Jalan Baru, Masalah Lama



Di desa Cikadut Girang, pembangunan jalan adalah topik yang lebih panas daripada gosip mantan kepala desa. Setiap tahun, warga berharap jalan utama desa diperbaiki, karena kondisinya sudah seperti arena lomba lompat batu. Tapi entah kenapa, tiap kali ada anggaran, yang dibangun justru jalan menuju kandang kambing Pak RW.

Suatu hari, datanglah kabar gembira: akan ada proyek jalan beton sepanjang seratus meter. Warga bersorak, terutama Bu Narti yang tiap pagi harus menyeberangi genangan air yang lebih mirip kolam lele. Pak Darto, pensiunan guru yang kini jadi komentator pembangunan, langsung membuat jadwal piket warga untuk mengawasi proyek. “Kita harus pastikan jalan ini bukan cuma buat selfie pejabat,” katanya tegas.

Hari pertama pembangunan, datanglah truk besar membawa semen dan batu. Tapi sopirnya bingung, “Pak, ini jalan yang mana? Saya lihat semua jalan di sini minta diperbaiki.” Pak RW menunjuk jalan kecil di belakang balai desa. “Yang ini dulu, karena di sini sering dilewati tamu penting.”

Warga mulai curiga. “Tamu penting siapa, Pak RW? Kambing Pak Udin?” tanya Mas Juki, pemuda kampung yang hobi merekam video lucu.
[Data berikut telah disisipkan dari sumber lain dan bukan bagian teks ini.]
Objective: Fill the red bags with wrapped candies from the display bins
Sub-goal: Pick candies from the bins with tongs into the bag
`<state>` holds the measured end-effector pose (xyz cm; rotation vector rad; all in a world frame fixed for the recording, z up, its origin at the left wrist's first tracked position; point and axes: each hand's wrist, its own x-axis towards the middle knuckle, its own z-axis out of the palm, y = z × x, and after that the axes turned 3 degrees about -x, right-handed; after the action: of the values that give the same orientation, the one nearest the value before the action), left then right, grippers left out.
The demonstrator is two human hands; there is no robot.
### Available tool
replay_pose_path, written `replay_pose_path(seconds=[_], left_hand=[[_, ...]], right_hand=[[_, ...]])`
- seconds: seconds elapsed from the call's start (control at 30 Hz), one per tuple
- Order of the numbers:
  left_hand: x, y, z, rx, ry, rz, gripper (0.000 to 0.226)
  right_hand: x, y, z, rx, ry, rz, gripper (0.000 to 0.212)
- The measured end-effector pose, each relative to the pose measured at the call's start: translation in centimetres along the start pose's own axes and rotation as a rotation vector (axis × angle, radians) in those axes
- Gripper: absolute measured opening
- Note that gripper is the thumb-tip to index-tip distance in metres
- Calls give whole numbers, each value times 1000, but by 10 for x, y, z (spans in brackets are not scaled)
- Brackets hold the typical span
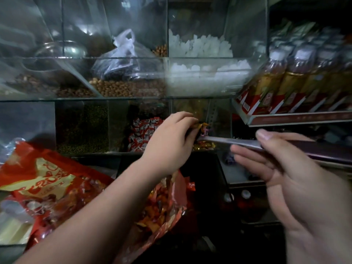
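Now your left hand (169,139) grips wrapped candies (203,127), far centre; your right hand (297,178) pinches a metal strip (228,141).

Looks like a small grocery shop, with glass display bins (114,98) of loose peanuts (122,88), white lumps (200,46) and wrapped candies (142,130) beside a shelf (297,119) lined with identical bottles (297,73).

Above the left fingers (182,118), white sugar-like crystals (200,48) fill a glass bin (245,27); just left of it, brown peanuts (122,88) lie under a knotted clear plastic bag (123,52). A metal bowl (62,49) sits in the bin farther left. Dark green beans (82,126) fill a lower compartment left of those fingers. White-capped bottles (285,73) with red-and-gold labels line a tilted shelf (297,119) above the right fingers (249,159).
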<state>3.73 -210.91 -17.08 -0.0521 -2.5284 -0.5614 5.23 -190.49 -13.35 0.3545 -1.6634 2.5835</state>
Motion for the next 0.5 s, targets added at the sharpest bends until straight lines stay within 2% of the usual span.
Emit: replay_pose_path(seconds=[0.07, 0.13, 0.27, 0.33, 0.4, 0.5], left_hand=[[27, -11, 17, -11, -134, 0, 31], [50, -22, 37, -24, -232, -17, 31], [66, -36, 66, -158, -249, -153, 26], [60, -45, 75, -203, -222, -211, 29], [51, -52, 81, -216, -240, -231, 36], [43, -57, 86, -224, -261, -190, 45]], right_hand=[[16, 17, -8, 26, 34, 57, 18], [28, 40, -8, -30, 92, 99, 18], [43, 82, -10, -195, 125, -18, 19], [52, 96, -13, -510, 49, -175, 9], [57, 103, -16, -788, -114, -329, 7], [60, 108, -19, -931, -266, -448, 10]])
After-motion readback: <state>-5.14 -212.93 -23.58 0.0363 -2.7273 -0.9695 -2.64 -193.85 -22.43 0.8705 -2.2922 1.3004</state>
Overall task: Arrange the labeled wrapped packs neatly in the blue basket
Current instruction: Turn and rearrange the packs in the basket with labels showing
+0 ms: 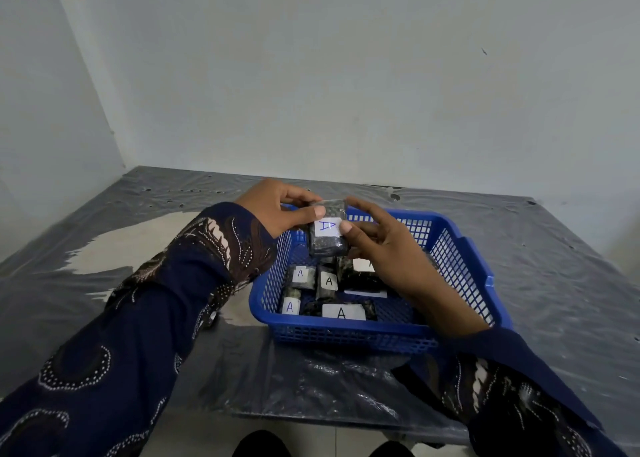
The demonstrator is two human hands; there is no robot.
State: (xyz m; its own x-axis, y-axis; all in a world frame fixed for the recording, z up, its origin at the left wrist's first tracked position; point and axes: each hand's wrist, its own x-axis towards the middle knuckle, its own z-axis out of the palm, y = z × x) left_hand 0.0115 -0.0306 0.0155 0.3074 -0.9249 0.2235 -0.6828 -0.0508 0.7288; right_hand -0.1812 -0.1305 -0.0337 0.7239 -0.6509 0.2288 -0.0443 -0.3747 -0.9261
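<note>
Left hand [277,207] and right hand [384,245] both pinch a dark plastic-wrapped pack labelled A [327,237] above the blue mesh basket [460,262].

Table under wrinkled clear plastic, one basket on it.

The table [540,249] is covered by a crinkled, shiny plastic sheet [145,193] with small holes along its far edge. The blue basket [460,259] sits directly on the sheet, below both hands, nearer the right wrist.
</note>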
Pak RW tersenyum, “Bukan. Kadang ada staf kecamatan lewat sini, kalau nyasar.”

Pembangunan dimulai. Hari pertama, tukang datang tanpa alat. Hari kedua, alat datang tanpa tukang. Hari ketiga, datang hujan deras, dan semen berubah jadi bubur. Pak Darto mencatat semua kejadian itu di buku harian khusus proyek jalan. “Ini bukan pembangunan, ini sinetron,” tulisnya.

Setelah dua minggu, jalan sepanjang lima meter selesai. Tapi warga bingung karena jalan itu langsung mentok ke tembok rumah Bu Jum. “Ini jalan atau lorong rahasia?” katanya sambil tertawa. Tukang menjelaskan, “Kami hanya mengikuti denah. Kalau temboknya salah, itu bukan urusan kami.”

Pak RW mengadakan rapat darurat. Ia berdiri dengan serius, lalu berkata, “Kita akan lanjutkan pembangunan jalan, tapi harus ada partisipasi warga.” Warga setuju, asal partisipasinya bukan dalam bentuk utang batu bata.

Mas Juki punya ide: membuat lomba jalan tercepat di jalan baru. Hadiahnya satu bungkus kerupuk dan foto bersama Pak RW. Tapi lomba gagal karena jalan terlalu pendek, peserta sudah selesai sebelum musik pembuka diputar.

Bu Narti mengusulkan agar jalan itu dijadikan tempat senam pagi. Tapi saat senam dimulai, sepatu warga lengket karena sisa semen belum kering. “Ini senam atau latihan lepas sepatu?” keluh Bu Jum.

Akhirnya, jalan itu dijadikan tempat duduk sore. Warga membawa kursi, teh manis, dan cerita lucu. Jalan yang tadinya penuh harapan kini jadi tempat nongkrong paling ramai. Bahkan anak-anak mulai menyebutnya “Jalan Santai Nasional.”

Pak RW bangga. “Lihat, jalan ini membawa kebersamaan,” katanya. Tapi Pak Darto menimpali, “Kebersamaan duduk, bukan berjalan.”

Dan begitulah, di desa Cikadut Girang, jalan baru tidak selalu berarti kemajuan. Kadang, ia hanya membawa tawa, cerita, dan sedikit lengket di sepatu. Tapi bagi warga, itu sudah cukup. Karena di kampung mereka, jalan terbaik adalah jalan yang bisa membuat semua orang tertawa, meski ujungnya mentok di tembok.